Governments, as Locke well knew, did not simply dissolve. Many powerful factors were behind the great revolutionary movements of the era: always the struggle for political power; typically, severe economic and social crises; and, too often, searing religious conflict. But in the upheavals that transformed Britain, America and France in these centuries, the ideas of the Enlightenment were at the center of the action, as both inspiration and end. With them, leaders and their activist followers justified rebellions, explained motives and fashioned visions for change based on the values they risked their lives and liberties to achieve. The American colonies in the years before 1776 were a hotbed of debates over representation, self-determination, natural rights and, above all, liberty, the most cherished value in the war for independence. In 1787, with the French government on the verge of fiscal collapse, King Louis XVI himself tried on the robes of Enlightenment philosophy. His controller general declared that the royal principle of “as the king wills, so wills the law” would be amended to “as the people’s happiness wills, so wills the king.” The king’s people were not persuaded and two years later sent deputies to the Estates-General who were genuine men of enlightenment, authors of tracts that challenged royal policies, advocates of legal and economic reforms, members of learned academies and sometimes philosophes themselves. To their own surprise, they became revolutionaries, too, and, “with all the force of a conversion experience,” in historian Timothy Tackett’s words, began to think that “a new political order and a new system of social values could actually be realized.”

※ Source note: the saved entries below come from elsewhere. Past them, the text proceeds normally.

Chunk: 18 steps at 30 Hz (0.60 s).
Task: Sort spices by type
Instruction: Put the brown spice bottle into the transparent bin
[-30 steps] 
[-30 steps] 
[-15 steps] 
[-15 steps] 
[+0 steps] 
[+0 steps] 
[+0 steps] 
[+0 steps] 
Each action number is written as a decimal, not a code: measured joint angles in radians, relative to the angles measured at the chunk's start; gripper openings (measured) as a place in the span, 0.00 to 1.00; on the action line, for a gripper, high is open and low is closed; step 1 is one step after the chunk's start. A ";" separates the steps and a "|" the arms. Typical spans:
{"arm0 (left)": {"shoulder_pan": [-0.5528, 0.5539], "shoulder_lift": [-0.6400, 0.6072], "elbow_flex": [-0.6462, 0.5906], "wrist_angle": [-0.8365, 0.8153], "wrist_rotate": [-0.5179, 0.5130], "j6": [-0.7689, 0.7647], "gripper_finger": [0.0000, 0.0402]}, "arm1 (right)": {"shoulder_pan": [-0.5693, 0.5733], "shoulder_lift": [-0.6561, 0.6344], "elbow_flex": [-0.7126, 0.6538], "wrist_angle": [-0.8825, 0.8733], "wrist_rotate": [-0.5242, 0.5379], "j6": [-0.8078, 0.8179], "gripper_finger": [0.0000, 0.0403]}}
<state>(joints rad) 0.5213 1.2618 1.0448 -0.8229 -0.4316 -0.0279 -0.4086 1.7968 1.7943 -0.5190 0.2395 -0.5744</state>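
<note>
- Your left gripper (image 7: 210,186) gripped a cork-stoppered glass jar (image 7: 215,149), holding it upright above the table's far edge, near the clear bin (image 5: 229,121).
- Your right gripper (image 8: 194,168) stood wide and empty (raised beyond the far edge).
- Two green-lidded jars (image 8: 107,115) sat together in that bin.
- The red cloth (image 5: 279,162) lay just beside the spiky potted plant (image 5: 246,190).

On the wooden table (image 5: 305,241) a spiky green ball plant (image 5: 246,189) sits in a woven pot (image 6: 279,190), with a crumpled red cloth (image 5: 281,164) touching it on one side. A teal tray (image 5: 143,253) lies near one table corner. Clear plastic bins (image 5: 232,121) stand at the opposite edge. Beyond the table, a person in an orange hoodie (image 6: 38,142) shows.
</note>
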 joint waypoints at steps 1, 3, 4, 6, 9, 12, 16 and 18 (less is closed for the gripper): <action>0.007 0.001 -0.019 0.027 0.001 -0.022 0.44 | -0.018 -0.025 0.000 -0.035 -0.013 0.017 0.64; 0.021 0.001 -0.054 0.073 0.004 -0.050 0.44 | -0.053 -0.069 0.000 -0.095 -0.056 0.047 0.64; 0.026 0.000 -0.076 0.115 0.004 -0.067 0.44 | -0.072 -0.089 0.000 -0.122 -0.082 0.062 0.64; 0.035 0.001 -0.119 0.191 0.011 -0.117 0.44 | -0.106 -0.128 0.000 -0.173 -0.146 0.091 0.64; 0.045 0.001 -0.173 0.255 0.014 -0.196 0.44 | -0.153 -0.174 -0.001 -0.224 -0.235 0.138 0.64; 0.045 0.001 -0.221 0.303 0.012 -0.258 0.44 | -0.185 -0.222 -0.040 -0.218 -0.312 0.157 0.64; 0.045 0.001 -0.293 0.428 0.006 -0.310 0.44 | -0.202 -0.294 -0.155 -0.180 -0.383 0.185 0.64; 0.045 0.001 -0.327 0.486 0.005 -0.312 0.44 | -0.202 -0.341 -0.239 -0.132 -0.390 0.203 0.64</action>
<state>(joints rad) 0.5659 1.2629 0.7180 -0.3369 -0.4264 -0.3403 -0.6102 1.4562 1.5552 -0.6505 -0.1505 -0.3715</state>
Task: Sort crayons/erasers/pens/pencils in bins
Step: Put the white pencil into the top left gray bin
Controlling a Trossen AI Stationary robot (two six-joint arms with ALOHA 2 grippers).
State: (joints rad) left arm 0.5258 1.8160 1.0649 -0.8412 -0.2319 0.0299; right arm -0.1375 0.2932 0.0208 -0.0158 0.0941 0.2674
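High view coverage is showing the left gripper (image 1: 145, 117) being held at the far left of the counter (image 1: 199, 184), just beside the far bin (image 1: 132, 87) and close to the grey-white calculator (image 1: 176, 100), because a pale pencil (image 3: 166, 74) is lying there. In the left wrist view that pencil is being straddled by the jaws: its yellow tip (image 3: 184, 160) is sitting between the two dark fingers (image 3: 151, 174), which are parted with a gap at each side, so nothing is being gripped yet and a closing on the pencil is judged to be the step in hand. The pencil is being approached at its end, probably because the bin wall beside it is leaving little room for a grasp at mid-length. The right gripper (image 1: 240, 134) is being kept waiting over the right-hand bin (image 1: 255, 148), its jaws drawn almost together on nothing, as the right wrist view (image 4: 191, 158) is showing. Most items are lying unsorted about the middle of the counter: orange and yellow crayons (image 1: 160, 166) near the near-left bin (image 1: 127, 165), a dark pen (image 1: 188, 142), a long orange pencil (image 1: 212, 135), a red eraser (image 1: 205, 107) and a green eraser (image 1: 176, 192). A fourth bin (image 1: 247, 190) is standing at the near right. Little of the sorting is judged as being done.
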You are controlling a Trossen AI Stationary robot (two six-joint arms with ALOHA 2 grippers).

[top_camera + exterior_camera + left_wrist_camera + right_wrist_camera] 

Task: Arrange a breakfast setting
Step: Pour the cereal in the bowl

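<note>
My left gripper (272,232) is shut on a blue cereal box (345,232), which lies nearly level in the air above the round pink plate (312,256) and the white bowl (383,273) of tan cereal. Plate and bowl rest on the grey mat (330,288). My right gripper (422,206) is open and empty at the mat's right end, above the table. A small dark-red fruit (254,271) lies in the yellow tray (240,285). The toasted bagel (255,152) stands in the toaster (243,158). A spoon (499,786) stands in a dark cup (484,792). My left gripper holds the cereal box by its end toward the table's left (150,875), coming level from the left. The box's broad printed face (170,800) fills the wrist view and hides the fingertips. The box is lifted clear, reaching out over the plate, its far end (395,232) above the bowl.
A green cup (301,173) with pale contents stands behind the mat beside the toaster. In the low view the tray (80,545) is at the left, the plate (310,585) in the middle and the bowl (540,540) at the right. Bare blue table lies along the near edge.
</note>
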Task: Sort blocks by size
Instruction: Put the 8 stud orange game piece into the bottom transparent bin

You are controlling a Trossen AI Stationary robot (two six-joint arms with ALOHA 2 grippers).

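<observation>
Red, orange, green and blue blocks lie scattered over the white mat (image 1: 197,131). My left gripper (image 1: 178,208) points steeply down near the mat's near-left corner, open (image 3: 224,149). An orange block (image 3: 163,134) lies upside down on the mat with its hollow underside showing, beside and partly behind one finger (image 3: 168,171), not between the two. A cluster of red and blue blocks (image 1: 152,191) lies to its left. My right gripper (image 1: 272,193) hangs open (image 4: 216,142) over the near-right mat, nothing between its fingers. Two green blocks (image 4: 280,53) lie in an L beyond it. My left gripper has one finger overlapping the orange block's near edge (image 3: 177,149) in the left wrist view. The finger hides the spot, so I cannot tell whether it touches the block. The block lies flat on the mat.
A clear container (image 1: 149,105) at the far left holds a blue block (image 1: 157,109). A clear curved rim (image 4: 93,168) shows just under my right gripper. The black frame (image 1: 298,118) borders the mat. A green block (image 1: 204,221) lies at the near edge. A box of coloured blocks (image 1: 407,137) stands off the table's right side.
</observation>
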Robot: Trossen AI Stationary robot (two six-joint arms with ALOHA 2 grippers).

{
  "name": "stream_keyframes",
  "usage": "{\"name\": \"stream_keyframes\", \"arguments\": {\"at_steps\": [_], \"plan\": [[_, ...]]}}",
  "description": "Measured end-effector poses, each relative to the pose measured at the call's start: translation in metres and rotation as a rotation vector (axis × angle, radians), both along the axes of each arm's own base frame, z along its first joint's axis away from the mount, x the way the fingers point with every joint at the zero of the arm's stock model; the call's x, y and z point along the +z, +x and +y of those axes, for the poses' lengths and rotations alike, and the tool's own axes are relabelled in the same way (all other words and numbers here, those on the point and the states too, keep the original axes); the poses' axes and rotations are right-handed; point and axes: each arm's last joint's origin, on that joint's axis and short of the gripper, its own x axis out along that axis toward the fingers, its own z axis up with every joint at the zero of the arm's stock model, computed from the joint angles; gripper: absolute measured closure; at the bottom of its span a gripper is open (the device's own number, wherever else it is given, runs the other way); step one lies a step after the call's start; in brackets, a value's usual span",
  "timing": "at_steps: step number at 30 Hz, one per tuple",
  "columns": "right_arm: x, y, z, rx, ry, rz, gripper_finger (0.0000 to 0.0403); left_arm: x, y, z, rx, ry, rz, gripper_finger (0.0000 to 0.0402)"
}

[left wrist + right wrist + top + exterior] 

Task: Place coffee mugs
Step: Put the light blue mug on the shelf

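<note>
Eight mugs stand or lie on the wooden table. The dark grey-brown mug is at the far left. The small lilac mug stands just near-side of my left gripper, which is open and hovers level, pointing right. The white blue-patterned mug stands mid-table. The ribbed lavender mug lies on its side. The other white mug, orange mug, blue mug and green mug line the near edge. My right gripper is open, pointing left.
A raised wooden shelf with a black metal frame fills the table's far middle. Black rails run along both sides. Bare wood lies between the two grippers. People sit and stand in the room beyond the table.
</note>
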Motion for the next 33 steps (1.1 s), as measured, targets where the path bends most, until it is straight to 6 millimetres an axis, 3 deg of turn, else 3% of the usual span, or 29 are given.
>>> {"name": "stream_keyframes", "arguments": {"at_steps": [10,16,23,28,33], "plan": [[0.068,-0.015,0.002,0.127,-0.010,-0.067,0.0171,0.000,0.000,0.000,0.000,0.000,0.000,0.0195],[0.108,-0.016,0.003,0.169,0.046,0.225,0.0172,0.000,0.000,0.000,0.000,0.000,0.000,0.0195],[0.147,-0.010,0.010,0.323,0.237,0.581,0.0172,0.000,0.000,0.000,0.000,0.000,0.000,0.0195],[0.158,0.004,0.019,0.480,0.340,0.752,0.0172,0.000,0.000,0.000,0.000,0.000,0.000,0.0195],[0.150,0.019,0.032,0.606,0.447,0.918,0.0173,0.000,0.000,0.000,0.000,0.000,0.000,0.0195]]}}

This sweeping ambition could not have been conceived without the Enlightenment and the possibilities it created for transformation. The institutions American revolutionaries established in 1789 and the settlement forged by British statesmen a century earlier after the Glorious Revolution that enshrined the liberties of citizens were no less achievements of Enlightenment thought, the work of leaders who took seriously the intellectual currents of their time and were responding to the rising aspirations of their people.
And their accomplishments stood the test of time. Even the French Revolution, with stages that appeared to fulfill Enlightenment expectations and others that perverted them, remains at the core of French identity and a touchstone of its politics. Still, it was an Enlightenment imperative that, in the words of Jefferson, “laws and institutions” advance “hand in hand with progress of the human mind.” As people became more enlightened and their “manners and opinions change with the change of circumstances,” their political order must “keep pace with the times.”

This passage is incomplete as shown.